How Free Is Egyptian Freedom of Speech?

Police here have been busy for the past few days breaking up boisterous protests of constitutional referendums taking place today, but there is one group of protesters they've not been able to quiet down -- the bloggers.

Alaa Fattah, 26, is a political activist and government critic who can reach millions of people through his Web site. And bloggers like Fattah have the Egyptian government running scared.

Fattah has been using his laptop computer and the Web to directly challenge the Egyptian government and President Hosni Mubarak, known for violating human rights and silencing his political opponents.

Tucked away in the corner of an Internet café in Cairo, his computer open in front of him, Fattah insists this is about pushing for democratic reforms in Egypt.

"Today by living in Egypt, you are risking a lot. Police brutality has reached a level where it is not a normal pattern," he said. "It is completely random, and police officers [are] never questioned."

By using YouTube, Bluetooth and their blogs, bloggers send out videos they have obtained of Egyptian police torturing prisoners to an international -- and infinite -- audience. The bloggers are also exposing bribery, corruption and criticizing the human rights violations of President Mubarak's government. Hundreds of blogs are springing up in Egypt with the sole purpose of confronting the record of the Egyptian government.

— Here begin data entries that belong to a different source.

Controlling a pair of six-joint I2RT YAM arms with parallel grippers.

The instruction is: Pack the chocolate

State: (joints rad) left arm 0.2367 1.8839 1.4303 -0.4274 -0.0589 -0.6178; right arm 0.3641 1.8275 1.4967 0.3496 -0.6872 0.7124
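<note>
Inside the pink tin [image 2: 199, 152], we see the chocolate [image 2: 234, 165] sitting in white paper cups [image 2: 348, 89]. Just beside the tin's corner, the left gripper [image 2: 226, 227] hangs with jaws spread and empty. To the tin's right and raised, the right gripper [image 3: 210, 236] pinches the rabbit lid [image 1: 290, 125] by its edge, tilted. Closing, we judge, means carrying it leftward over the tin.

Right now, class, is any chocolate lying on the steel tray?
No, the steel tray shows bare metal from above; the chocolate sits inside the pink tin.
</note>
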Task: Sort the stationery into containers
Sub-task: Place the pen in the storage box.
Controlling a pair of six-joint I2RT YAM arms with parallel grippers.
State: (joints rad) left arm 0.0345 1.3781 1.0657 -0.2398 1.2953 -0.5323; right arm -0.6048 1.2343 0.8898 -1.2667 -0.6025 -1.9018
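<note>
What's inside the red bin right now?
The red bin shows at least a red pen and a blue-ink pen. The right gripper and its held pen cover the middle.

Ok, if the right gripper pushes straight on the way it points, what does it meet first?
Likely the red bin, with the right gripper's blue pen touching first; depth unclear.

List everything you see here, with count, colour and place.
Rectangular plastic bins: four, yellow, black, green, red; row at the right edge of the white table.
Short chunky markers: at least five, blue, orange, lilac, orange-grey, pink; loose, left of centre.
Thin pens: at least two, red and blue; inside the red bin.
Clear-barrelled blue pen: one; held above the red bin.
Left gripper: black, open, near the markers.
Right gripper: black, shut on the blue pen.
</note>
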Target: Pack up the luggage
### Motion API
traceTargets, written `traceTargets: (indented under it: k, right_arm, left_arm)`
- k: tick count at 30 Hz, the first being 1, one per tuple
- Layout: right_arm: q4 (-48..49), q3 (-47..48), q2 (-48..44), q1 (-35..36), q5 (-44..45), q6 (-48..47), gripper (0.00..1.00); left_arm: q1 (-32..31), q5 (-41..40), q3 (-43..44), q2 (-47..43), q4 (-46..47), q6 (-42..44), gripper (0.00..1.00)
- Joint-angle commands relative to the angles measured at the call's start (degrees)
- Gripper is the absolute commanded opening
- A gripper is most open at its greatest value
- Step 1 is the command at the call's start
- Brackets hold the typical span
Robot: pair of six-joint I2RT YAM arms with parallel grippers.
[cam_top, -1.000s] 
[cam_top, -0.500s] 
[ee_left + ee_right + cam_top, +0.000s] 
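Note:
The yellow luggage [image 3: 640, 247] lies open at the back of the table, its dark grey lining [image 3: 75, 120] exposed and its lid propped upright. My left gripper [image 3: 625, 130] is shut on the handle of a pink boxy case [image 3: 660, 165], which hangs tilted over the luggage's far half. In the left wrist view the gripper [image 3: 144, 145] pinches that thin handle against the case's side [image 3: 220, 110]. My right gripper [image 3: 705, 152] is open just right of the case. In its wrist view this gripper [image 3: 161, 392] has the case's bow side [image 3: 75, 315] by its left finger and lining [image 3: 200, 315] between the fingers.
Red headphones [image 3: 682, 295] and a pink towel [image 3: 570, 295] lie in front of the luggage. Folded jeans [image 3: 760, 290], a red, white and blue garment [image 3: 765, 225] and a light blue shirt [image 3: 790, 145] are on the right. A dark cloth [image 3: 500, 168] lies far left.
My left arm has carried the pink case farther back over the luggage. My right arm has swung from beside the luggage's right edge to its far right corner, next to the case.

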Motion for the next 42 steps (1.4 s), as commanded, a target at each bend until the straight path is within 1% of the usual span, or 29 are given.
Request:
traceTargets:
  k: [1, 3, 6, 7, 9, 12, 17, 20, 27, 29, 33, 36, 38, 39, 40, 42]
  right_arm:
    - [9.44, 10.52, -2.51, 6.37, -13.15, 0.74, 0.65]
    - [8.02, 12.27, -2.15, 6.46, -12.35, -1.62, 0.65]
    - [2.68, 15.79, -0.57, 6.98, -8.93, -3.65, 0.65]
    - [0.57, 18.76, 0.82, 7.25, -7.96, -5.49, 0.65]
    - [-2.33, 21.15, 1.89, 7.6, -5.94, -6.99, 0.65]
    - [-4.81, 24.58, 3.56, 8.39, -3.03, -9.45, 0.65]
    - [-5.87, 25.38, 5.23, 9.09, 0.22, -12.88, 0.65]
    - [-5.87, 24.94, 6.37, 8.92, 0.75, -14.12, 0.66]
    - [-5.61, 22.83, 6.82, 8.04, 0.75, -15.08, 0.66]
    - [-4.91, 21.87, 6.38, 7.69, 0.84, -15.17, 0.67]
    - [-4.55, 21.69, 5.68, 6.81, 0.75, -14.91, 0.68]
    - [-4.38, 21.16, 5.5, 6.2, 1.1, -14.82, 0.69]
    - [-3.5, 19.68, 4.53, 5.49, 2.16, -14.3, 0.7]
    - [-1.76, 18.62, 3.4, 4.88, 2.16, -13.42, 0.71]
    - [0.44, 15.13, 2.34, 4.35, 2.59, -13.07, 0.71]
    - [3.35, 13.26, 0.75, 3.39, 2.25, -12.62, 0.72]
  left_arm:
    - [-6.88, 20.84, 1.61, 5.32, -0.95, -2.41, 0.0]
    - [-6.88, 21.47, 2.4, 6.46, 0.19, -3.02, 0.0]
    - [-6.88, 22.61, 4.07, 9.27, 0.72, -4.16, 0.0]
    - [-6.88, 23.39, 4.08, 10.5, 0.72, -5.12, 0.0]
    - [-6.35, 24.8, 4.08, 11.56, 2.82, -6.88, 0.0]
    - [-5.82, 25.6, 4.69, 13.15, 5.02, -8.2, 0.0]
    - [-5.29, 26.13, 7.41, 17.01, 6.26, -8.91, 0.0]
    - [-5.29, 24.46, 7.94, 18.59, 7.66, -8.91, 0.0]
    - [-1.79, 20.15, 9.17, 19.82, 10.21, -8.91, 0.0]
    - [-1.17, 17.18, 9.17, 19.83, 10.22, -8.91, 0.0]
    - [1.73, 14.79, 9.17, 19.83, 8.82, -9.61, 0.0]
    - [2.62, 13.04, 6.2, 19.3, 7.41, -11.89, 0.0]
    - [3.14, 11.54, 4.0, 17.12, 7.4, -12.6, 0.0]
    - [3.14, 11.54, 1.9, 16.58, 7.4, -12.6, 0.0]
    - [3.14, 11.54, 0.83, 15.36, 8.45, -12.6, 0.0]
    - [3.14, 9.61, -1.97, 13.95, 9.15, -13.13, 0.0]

Larry Pintak, a journalism professor at the American University in Cairo, says the bloggers are having a ripple effect, changing the rules for Egypt's state-controlled media.

"So if I am a journalist and I have an interesting story," he said, "and I cannot get it in my paper, I will get in trouble, I tip a blogger, he reports it then I can report that the blogger reported that this happened!"

Fattah admits all these blogs are having an effect.

"We are definitely affecting our generation's willingness to participate and get engaged and take the risks of these kinds of things," he said. "I think we have a very big impact."

Many of these young activists started blogging two years ago, when the mood, they say, was different in Egypt. In the spring of 2005, Secretary of State Condoleezza Rice spoke at the American University in Cairo, promising democratic reforms in the Middle East.

"A hopeful future is within the reach of every Egyptian citizen -- and every man and woman in the Middle East," she said then. "The choice is yours to make. But you are not alone. All free nations are your allies. So together, let us choose liberty and democracy -- for our nations, for our children, and for our shared future."

Since then, critics say Mubarak's regime has only gotten more extreme. Today, Mubarak is proposing massive constitutional changes, allowing him personally to dissolve parliament and abolishing any need for the judiciary branch of the government to have oversight on elections.

Mubarak is a key ally of the United Stated and has been desperately needed by the Bush administration to help calm Iraq and the Palestinian-Israeli issue. Rice had a much more somber tone on her way to Egypt this past weekend when discussing Mubarak's regime.

"The hope was that this would be a process that gave voice to all Egyptians. I think there's some danger that that hope is not going to be met," she said.